General Motors delivered the kind of quarter investors wanted. Now it is up to investors to evaluate GM stock’s valuation multiple.
GM reported third-quarter earnings per share of $2.96 and an operating profit of $4.1 billion from sales of $48.8 billion. Wall Street was looking for EPS of $2.38 and an operating profit of $3.3 billion from sales of $44.7 billion, according to FactSet.
A year ago, GM reported EPS of $2.28 and an operating profit of $3.6 billion from sales of $44.1 billion.
GM stock added 9.8% on Tuesday, closing at $53.73 a share, marking its best post-earnings performance on record.
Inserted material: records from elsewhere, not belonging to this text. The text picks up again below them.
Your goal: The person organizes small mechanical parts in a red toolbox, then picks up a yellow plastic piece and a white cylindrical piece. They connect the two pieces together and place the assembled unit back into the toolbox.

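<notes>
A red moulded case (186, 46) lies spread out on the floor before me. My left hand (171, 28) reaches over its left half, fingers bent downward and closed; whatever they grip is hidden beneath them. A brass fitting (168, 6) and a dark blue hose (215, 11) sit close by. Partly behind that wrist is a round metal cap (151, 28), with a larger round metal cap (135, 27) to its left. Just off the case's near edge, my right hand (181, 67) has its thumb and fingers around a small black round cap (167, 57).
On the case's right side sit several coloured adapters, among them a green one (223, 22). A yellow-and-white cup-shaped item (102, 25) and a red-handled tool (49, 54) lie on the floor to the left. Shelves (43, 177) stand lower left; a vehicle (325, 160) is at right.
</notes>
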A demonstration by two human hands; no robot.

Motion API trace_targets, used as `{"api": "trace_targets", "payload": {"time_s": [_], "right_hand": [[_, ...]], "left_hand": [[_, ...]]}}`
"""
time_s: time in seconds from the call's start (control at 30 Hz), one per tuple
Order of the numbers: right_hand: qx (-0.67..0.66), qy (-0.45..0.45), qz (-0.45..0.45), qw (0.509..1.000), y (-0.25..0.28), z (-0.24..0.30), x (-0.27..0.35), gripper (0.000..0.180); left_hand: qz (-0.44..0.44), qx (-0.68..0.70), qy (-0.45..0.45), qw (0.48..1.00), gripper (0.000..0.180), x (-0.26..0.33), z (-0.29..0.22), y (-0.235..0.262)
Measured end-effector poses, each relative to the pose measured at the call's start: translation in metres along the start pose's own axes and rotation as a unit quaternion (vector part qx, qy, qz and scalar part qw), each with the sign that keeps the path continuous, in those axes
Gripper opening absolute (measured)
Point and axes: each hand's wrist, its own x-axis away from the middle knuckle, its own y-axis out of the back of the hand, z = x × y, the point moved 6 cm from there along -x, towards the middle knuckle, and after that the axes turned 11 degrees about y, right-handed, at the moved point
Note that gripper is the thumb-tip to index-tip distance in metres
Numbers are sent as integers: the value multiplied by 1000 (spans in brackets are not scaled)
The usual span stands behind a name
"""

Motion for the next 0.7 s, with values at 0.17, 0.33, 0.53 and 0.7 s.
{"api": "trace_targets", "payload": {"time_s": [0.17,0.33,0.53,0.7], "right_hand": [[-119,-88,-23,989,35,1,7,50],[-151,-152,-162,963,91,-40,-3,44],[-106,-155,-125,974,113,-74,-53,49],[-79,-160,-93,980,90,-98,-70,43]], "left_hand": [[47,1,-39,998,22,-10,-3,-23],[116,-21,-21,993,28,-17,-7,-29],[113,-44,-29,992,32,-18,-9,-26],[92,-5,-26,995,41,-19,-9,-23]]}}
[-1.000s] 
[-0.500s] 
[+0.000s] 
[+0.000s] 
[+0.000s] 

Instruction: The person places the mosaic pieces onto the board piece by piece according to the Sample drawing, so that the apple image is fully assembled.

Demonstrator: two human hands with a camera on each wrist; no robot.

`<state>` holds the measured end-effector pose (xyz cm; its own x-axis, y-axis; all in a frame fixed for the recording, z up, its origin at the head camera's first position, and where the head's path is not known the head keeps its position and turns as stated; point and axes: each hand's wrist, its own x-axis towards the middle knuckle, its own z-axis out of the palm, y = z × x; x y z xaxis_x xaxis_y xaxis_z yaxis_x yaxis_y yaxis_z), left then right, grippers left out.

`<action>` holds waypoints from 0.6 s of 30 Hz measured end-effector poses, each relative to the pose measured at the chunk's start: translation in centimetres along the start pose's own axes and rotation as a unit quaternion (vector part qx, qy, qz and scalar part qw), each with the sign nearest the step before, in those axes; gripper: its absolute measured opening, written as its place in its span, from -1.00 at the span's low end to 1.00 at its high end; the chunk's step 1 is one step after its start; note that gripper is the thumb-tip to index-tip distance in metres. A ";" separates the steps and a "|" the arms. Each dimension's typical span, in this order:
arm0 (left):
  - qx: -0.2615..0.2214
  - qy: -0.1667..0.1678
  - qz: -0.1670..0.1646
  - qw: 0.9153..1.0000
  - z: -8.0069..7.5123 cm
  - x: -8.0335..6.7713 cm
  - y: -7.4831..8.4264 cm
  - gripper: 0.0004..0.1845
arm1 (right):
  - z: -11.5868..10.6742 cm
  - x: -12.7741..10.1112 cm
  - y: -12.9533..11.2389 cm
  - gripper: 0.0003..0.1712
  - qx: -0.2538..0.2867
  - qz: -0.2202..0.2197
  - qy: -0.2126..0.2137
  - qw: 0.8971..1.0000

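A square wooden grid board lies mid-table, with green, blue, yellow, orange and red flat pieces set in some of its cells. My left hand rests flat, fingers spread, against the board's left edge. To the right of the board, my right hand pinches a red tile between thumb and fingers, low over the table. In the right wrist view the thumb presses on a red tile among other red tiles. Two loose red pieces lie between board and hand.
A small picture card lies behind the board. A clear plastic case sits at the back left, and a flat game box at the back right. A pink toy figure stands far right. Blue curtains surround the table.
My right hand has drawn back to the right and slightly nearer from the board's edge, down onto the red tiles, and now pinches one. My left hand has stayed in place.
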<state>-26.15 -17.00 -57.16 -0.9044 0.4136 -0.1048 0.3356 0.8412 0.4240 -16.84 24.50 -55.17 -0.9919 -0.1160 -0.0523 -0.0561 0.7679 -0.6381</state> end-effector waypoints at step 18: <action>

“We grew U.S. retail market share with above-average pricing, well-managed inventories, and below-average incentives,” said CEO Mary Barra in her quarterly letter to shareholders, adding GM was also on track to meet 2024 targets for electric-vehicle production and profitability.
GM still expects to manufacture about 200,000 EVs in 2024. Through the end of September, it sold about 70,000 EVs in the U.S. EV production and sales don’t match exactly. GM also sells EVs in Canada.
“I’m proud that GM is delivering our best vehicles ever with strong financial results. But I want to be clear that we are not mistaking progress for winning. Competition is fierce, and the regulatory environment will keep getting tougher,” wrote Barra. She is focused on improving profit margins in the traditional business while making EVs profitable on an operating-profit basis “as quickly as possible.”
Along with a solid quarter, GM increased its full-year financial guidance. Management now expects to generate between $14 billion and $15 billion in 2024 operating profit, up from a prior range of $13 billion to $15 billion. Through September, GM had generated $12.4 billion. Wall Street currently projects a fourth-quarter operating profit of $2.4 billion.
GM also increased its forecast for free cash flow. The midpoint of its range of forecasts is now $13 billion, up from prior guidance of $10.5 billion. A strong third-quarter free cash flow of $5.8 billion drove the increase. Wall Street was projecting a free cash flow of $3 billion for the quarter.
Wolfe Research analyst Emmanuel Rosner wrote in a preview report that GM’s guidance looked conservative and that the second-half numbers could turn out to be better than expected. He was right. Rosner still rates the company at Hold with no target for the stock price. Slowing sales growth and falling new car prices are weighing on investor sentiment.
BNP Paribas analyst James Picariello called the quarter strong amid a “choppy demand and pricing” environment. He rates share Buy and has a $59 price target.
Slowing demand growth and falling new-car pricing are still headwinds for the company. They are two reasons that GM shares trade for about five times estimated 2025 earnings, the low end of GM’s historical trading range, according to Rosner. Historically, GM shares trade for closer to six or seven times next year’s earnings.
Shares could move back to that range based on the strength of GM results, even if the car business still has its hurdles.
Options markets imply GM stock will move about 5% up or down following earnings. Shares have moved about 5.5% up or down following the past four quarterly reports. GM stock has moved up twice and down twice over that span.
Coming into Tuesday’s trading, GM shares were up about 36% year to date. That is much better than Ford Motor shares, which were down about 11%.
The biggest difference between the two might be share repurchases. GM has bought back some $16 billion worth of stock in the past few months, significant for a company with a market value of about $55 billion.